HunyuanVideo-Avatar is a novel multimodal diffusion transformer (MM-DiT)-based framework designed for high-fidelity audio-driven human animation, specifically addressing critical challenges in generating dynamic, emotion-controllable, and multi-character dialogue videos.
The paper identifies three primary limitations in existing audio-driven animation methods: (i) generating highly dynamic videos while preserving character consistency, (ii) achieving precise emotion alignment between characters and audio, and (iii) enabling multi-character audio-driven animation. HunyuanVideo-Avatar directly tackles these issues through three core methodological innovations.
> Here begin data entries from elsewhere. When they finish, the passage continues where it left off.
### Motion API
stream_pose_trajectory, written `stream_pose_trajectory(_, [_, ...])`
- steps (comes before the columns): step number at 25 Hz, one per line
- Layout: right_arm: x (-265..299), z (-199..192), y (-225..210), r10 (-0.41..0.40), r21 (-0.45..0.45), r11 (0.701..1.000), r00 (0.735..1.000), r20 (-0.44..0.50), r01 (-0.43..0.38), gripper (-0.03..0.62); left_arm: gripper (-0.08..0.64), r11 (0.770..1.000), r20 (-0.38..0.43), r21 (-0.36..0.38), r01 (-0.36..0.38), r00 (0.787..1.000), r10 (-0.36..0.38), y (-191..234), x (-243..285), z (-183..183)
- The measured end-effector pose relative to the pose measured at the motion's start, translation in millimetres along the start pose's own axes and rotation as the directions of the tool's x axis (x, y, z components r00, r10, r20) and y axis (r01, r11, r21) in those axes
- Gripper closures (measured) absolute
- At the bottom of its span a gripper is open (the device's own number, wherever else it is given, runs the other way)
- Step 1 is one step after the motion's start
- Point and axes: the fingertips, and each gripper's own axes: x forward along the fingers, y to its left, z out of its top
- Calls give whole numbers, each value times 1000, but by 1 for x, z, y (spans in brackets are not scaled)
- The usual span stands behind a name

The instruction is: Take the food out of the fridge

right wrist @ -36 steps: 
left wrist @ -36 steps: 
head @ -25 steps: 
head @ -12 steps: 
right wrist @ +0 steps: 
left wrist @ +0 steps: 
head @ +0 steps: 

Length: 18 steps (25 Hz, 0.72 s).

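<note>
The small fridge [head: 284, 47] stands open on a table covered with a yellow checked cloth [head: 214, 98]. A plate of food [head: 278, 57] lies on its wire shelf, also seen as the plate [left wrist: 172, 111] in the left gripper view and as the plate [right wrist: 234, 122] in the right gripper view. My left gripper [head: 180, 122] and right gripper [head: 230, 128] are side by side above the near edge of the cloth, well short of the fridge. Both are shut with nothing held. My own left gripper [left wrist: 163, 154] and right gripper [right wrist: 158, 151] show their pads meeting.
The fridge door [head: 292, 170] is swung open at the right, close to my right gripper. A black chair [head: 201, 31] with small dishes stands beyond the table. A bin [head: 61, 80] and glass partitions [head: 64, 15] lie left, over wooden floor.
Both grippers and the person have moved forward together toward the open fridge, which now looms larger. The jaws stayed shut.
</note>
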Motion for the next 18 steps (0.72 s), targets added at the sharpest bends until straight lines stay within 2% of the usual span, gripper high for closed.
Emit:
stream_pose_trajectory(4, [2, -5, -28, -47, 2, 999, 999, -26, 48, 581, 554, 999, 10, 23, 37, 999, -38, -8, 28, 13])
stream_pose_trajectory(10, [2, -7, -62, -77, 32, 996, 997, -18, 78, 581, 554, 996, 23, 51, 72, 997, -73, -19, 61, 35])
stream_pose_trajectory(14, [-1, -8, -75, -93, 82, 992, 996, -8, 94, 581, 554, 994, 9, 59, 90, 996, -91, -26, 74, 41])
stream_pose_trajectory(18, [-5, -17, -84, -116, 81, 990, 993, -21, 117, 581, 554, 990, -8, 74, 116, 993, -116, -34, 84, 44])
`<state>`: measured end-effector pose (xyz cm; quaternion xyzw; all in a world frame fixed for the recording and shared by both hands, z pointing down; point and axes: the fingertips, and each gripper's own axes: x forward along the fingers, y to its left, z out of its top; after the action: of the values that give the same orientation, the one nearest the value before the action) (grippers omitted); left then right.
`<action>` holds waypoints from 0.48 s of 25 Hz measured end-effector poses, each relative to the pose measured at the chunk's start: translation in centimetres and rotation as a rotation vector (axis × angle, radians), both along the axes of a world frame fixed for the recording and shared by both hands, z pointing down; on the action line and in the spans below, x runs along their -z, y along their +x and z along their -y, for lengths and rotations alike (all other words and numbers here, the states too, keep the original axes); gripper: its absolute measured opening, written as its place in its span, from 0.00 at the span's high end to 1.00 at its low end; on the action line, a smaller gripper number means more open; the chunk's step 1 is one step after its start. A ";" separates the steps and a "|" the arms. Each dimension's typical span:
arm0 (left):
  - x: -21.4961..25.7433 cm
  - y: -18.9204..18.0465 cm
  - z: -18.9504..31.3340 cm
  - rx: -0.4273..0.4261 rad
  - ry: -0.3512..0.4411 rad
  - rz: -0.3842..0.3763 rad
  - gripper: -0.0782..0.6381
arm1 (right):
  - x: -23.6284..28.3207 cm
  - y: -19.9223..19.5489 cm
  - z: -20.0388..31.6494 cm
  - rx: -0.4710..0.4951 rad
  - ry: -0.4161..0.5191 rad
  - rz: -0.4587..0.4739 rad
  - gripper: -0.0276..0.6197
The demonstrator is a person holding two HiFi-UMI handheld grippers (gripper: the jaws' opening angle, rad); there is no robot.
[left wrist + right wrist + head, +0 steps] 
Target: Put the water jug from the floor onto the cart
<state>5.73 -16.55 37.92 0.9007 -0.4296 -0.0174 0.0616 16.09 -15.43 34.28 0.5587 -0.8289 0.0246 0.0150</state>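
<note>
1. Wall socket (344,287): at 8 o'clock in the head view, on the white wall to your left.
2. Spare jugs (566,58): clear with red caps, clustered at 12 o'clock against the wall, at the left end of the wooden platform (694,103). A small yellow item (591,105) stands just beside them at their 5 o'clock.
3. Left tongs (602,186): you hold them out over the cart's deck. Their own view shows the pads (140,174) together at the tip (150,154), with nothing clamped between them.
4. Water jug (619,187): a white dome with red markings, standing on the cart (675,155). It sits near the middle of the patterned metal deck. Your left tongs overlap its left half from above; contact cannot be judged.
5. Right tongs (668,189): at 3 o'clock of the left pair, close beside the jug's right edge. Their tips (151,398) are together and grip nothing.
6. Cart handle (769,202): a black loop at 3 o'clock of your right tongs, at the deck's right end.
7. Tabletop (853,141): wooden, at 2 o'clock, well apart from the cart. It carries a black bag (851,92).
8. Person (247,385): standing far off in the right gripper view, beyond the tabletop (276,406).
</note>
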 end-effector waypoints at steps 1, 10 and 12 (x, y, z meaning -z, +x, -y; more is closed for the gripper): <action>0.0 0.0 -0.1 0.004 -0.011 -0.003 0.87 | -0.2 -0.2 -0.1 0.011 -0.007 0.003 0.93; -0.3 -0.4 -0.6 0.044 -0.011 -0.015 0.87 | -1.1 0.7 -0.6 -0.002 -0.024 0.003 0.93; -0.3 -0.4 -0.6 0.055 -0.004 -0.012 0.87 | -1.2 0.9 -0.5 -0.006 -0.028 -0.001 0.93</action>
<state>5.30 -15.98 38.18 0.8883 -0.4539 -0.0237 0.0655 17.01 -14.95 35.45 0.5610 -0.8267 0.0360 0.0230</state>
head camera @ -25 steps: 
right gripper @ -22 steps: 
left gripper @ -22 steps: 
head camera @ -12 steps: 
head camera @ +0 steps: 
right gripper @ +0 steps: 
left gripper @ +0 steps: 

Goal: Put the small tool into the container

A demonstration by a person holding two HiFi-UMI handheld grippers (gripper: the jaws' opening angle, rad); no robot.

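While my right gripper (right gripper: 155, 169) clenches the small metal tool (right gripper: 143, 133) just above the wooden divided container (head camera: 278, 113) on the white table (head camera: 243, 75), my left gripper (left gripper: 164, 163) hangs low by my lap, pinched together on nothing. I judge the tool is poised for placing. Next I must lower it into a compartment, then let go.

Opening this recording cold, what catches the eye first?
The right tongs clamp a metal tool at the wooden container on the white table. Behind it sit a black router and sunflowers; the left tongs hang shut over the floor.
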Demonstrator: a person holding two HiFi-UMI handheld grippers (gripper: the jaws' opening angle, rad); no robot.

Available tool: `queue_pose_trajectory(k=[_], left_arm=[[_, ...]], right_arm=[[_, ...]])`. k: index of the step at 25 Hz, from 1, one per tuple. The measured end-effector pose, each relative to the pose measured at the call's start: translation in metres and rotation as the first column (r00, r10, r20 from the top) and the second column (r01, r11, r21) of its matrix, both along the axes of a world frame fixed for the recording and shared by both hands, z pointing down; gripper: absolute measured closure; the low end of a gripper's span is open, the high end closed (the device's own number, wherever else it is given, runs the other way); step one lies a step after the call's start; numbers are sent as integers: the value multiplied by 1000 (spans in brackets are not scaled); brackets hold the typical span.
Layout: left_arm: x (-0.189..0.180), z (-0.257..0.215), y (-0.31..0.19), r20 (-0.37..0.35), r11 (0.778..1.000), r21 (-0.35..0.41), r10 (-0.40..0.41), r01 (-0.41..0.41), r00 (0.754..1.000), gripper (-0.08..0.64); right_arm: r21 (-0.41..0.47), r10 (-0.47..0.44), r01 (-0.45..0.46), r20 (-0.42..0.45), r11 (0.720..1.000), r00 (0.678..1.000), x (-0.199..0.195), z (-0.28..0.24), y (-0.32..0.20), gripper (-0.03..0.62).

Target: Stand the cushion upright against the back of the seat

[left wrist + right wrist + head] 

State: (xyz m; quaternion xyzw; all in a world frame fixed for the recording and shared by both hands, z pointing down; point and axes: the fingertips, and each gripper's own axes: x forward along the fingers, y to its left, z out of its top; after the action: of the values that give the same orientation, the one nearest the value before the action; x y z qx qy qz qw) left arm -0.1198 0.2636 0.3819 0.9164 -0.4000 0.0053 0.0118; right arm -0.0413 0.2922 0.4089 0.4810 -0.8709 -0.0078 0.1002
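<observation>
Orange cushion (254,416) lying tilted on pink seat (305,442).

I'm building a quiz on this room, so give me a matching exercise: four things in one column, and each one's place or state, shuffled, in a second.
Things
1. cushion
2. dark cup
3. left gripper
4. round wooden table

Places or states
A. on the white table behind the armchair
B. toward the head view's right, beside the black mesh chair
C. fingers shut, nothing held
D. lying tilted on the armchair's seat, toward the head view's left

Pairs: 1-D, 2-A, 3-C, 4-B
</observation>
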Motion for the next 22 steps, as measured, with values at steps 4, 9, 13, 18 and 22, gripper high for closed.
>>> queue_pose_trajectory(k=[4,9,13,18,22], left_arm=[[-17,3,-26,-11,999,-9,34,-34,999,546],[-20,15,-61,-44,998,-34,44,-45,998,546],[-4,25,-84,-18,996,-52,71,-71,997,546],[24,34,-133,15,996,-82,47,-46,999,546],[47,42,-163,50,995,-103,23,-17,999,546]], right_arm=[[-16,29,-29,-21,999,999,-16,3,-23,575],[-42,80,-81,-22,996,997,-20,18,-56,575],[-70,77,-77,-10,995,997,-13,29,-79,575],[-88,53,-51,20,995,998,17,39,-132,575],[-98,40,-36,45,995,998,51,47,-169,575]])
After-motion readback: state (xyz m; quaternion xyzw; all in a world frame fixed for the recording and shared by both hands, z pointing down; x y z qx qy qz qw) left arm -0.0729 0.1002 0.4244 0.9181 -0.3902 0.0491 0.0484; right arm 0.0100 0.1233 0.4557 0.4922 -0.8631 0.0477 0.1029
First, to ensure robust character consistency and dynamic motion, the framework introduces a Character Image Injection Module. This module departs from conventional addition-based character conditioning schemes, which can suffer from an inherent condition mismatch between training and inference phases. By replacing this, the Character Image Injection Module is designed to provide a more stable and accurate conditioning mechanism for character identity, thereby ensuring that the generated animations maintain strong character consistency while simultaneously allowing for dynamic and expressive movements.
Second, to achieve fine-grained and accurate emotion style control, an Audio Emotion Module (AEM) is incorporated. The AEM is designed to extract emotional cues not directly from the input audio, but from an "emotion reference image." This extracted emotional information is then transferred and applied to the target generated video. This novel approach allows for precise control over the emotional style of the animated character, enabling the model to produce expressions and body language that accurately reflect the desired emotional state derived from the visual reference, rather than solely relying on potentially ambiguous emotional signals from the audio itself.
Third, to facilitate multi-character audio-driven animation, the model proposes a Face-Aware Audio Adapter (FAA). This adapter operates by isolating the audio-driven character within the latent space using a "latent-level face mask." This masking mechanism allows for the independent injection of audio information specific to each character. By leveraging cross-attention mechanisms, the FAA enables distinct audio streams to drive the animation of individual characters within a multi-character scene without interference, ensuring that each character's movements and expressions are accurately synchronized with their respective audio inputs. This isolation and independent injection capability is crucial for generating coherent and interactive multi-character dialogue videos.
Collectively, these innovations empower HunyuanVideo-Avatar to surpass state-of-the-art methods on benchmark datasets and a newly proposed wild dataset, demonstrating its capability to generate realistic avatars in dynamic, immersive scenarios with superior character consistency, emotional fidelity, and multi-character interaction.